### Activity
Retype all of the records precisely.

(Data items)
____
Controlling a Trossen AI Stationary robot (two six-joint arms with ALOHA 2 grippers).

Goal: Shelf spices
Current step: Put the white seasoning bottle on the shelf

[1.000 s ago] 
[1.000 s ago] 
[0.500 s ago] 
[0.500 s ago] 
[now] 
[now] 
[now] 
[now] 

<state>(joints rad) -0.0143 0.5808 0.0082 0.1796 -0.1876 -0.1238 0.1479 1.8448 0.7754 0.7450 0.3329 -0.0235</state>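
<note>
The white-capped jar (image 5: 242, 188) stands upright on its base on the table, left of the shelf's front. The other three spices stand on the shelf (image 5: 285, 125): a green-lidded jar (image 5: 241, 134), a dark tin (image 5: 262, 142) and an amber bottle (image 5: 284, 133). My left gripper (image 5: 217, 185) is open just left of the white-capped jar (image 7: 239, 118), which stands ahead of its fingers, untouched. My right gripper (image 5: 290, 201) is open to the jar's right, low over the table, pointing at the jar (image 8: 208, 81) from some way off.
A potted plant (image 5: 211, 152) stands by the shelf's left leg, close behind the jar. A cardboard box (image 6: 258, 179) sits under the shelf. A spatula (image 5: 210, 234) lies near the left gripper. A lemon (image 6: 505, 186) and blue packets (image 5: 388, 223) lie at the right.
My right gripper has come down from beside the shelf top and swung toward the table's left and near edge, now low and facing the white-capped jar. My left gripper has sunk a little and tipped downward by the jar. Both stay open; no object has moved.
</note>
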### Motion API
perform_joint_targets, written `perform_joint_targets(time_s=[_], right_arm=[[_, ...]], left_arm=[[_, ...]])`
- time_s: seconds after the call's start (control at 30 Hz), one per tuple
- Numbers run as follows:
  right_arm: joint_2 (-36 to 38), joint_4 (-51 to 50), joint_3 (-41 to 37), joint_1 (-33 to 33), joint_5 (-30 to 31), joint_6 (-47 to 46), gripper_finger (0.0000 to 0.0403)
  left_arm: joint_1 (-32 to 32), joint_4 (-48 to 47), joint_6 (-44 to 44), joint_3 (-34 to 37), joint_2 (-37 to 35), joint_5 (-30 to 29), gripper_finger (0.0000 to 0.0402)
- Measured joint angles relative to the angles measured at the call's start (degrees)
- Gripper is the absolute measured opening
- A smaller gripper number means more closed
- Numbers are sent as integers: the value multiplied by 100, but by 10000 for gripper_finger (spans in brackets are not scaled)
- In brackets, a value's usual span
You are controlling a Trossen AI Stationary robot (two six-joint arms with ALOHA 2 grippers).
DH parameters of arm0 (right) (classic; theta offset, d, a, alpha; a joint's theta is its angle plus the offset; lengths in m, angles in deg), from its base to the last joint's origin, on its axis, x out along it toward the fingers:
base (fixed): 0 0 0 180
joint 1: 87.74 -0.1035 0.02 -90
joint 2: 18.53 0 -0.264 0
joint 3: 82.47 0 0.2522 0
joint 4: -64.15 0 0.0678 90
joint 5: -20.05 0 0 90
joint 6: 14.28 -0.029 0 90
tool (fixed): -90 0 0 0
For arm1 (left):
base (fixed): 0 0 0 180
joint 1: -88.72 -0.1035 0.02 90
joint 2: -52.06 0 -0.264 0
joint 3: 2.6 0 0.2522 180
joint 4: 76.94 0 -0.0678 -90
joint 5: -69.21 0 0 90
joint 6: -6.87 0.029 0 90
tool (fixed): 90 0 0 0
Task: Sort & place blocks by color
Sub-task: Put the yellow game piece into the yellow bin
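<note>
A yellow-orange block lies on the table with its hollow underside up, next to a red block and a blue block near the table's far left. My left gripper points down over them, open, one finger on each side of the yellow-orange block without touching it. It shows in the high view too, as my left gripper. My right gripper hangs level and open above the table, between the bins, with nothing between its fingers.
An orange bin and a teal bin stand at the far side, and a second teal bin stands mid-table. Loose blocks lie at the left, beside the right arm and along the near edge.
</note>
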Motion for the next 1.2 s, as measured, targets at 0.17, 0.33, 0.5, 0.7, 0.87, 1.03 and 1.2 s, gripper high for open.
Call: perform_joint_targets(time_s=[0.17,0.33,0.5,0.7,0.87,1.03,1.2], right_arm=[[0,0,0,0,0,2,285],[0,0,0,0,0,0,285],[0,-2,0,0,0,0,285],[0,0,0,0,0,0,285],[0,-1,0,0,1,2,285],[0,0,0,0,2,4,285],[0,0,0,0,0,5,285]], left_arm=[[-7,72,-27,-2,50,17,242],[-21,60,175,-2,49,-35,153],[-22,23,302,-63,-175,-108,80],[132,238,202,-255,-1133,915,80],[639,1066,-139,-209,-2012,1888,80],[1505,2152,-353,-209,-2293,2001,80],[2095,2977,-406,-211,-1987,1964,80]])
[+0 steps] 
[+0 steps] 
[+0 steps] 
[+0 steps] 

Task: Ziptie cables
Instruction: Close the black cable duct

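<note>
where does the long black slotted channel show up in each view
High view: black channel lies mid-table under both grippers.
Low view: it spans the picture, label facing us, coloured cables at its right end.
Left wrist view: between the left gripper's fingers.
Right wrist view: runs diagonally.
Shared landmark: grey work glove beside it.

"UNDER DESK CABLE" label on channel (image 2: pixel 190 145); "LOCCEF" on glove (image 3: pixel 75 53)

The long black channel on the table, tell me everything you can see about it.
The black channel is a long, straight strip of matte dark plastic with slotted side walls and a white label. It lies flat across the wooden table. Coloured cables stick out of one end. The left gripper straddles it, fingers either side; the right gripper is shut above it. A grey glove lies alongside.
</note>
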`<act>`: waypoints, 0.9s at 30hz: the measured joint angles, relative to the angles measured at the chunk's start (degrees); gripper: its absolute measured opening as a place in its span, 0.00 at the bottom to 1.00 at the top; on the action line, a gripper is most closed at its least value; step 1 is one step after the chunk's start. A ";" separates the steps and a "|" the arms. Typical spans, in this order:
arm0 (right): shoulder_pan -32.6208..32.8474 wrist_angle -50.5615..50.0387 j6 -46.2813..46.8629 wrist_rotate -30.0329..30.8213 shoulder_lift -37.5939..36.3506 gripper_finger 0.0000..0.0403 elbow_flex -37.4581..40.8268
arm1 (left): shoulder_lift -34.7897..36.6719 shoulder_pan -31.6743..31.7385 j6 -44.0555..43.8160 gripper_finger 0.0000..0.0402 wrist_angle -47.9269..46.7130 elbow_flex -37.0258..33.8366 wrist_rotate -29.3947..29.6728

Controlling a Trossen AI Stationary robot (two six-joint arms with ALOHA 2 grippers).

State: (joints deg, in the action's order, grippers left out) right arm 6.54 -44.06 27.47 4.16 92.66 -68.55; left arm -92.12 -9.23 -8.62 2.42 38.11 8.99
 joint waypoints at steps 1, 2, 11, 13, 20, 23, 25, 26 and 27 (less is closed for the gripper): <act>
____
### Your solution
Controlling a Trossen AI Stationary robot (two six-joint arms with ALOHA 2 grippers).

Goal: Shelf spices
Current step: Put the white seasoning bottle on the shelf

[1.000 s ago] 
[1.000 s ago] 
[0.500 s ago] 
[0.500 s ago] 
[now] 
[now] 
[now] 
[now] 

<state>(joints rad) -0.0143 0.5808 0.0082 0.1796 -0.1876 -0.1238 0.1479 1.8448 0.7754 0.7450 0.3329 -0.0235</state>
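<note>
The white-capped jar (image 5: 242, 188) stands upright on its base on the table, left of the shelf's front. The other three spices stand on the shelf (image 5: 285, 125): a green-lidded jar (image 5: 241, 134), a dark tin (image 5: 262, 142) and an amber bottle (image 5: 284, 133). My left gripper (image 5: 217, 185) is open just left of the white-capped jar (image 7: 239, 118), which stands ahead of its fingers, untouched. My right gripper (image 5: 290, 201) is open to the jar's right, low over the table, pointing at the jar (image 8: 208, 81) from some way off.
A potted plant (image 5: 211, 152) stands by the shelf's left leg, close behind the jar. A cardboard box (image 6: 258, 179) sits under the shelf. A spatula (image 5: 210, 234) lies near the left gripper. A lemon (image 6: 505, 186) and blue packets (image 5: 388, 223) lie at the right.
My right gripper has come down from beside the shelf top and swung toward the table's left and near edge, now low and facing the white-capped jar. My left gripper has sunk a little and tipped downward by the jar. Both stay open; no object has moved.
</note>
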### Motion API
perform_joint_targets, written `perform_joint_targets(time_s=[_], right_arm=[[_, ...]], left_arm=[[_, ...]])`
- time_s: seconds after the call's start (control at 30 Hz), one per tuple
- Numbers run as follows:
  right_arm: joint_2 (-36 to 38), joint_4 (-51 to 50), joint_3 (-41 to 37), joint_1 (-33 to 33), joint_5 (-30 to 31), joint_6 (-47 to 46), gripper_finger (0.0000 to 0.0403)
  left_arm: joint_1 (-32 to 32), joint_4 (-48 to 47), joint_6 (-44 to 44), joint_3 (-34 to 37), joint_2 (-37 to 35), joint_5 (-30 to 29), gripper_finger (0.0000 to 0.0402)
- Measured joint angles relative to the angles measured at the call's start (degrees)
- Gripper is the absolute measured opening
- A smaller gripper number means more closed
- Numbers are sent as integers: the value multiplied by 100, but by 10000 for gripper_finger (spans in brackets are not scaled)
- In brackets, a value's usual span
You are controlling a Trossen AI Stationary robot (two six-joint arms with ALOHA 2 grippers).
DH parameters of arm0 (right) (classic; theta offset, d, a, alpha; a joint's theta is its angle plus the offset; lengths in m, angles in deg), from its base to the last joint's origin, on its axis, x out along it toward the fingers:
base (fixed): 0 0 0 180
joint 1: 87.74 -0.1035 0.02 -90
joint 2: 18.53 0 -0.264 0
joint 3: 82.47 0 0.2522 0
joint 4: -64.15 0 0.0678 90
joint 5: -20.05 0 0 90
joint 6: 14.28 -0.029 0 90
tool (fixed): -90 0 0 0
For arm1 (left):
base (fixed): 0 0 0 180
joint 1: -88.72 -0.1035 0.02 90
joint 2: -52.06 0 -0.264 0
joint 3: 2.6 0 0.2522 180
joint 4: 76.94 0 -0.0678 -90
joint 5: -69.21 0 0 90
joint 6: -6.87 0.029 0 90
tool (fixed): 90 0 0 0
Task: Sort & place blocks by color
Sub-task: Put the yellow game piece into the yellow bin
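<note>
A yellow-orange block lies on the table with its hollow underside up, next to a red block and a blue block near the table's far left. My left gripper points down over them, open, one finger on each side of the yellow-orange block without touching it. It shows in the high view too, as my left gripper. My right gripper hangs level and open above the table, between the bins, with nothing between its fingers.
An orange bin and a teal bin stand at the far side, and a second teal bin stands mid-table. Loose blocks lie at the left, beside the right arm and along the near edge.
</note>
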Motion for the next 1.2 s, as measured, targets at 0.17, 0.33, 0.5, 0.7, 0.87, 1.03 and 1.2 s, gripper high for open.
Call: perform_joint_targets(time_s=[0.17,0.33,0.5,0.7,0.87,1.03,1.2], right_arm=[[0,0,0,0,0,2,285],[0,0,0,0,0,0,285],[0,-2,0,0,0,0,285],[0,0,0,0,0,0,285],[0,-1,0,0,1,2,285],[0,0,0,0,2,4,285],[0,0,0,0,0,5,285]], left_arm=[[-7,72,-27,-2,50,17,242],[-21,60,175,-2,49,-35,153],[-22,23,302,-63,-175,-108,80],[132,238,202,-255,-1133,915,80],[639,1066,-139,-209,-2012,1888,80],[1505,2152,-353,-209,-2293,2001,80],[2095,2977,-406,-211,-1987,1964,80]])
[+0 steps] 
[+0 steps] 
[+0 steps] 
[+0 steps] 

Task: Ziptie cables
Instruction: Close the black cable duct

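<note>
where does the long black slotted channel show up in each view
High view: black channel lies mid-table under both grippers.
Low view: it spans the picture, label facing us, coloured cables at its right end.
Left wrist view: between the left gripper's fingers.
Right wrist view: runs diagonally.
Shared landmark: grey work glove beside it.

"UNDER DESK CABLE" label on channel (image 2: pixel 190 145); "LOCCEF" on glove (image 3: pixel 75 53)

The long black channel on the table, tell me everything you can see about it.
The black channel is a long, straight strip of matte dark plastic with slotted side walls and a white label. It lies flat across the wooden table. Coloured cables stick out of one end. The left gripper straddles it, fingers either side; the right gripper is shut above it. A grey glove lies alongside.
</note>
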`<act>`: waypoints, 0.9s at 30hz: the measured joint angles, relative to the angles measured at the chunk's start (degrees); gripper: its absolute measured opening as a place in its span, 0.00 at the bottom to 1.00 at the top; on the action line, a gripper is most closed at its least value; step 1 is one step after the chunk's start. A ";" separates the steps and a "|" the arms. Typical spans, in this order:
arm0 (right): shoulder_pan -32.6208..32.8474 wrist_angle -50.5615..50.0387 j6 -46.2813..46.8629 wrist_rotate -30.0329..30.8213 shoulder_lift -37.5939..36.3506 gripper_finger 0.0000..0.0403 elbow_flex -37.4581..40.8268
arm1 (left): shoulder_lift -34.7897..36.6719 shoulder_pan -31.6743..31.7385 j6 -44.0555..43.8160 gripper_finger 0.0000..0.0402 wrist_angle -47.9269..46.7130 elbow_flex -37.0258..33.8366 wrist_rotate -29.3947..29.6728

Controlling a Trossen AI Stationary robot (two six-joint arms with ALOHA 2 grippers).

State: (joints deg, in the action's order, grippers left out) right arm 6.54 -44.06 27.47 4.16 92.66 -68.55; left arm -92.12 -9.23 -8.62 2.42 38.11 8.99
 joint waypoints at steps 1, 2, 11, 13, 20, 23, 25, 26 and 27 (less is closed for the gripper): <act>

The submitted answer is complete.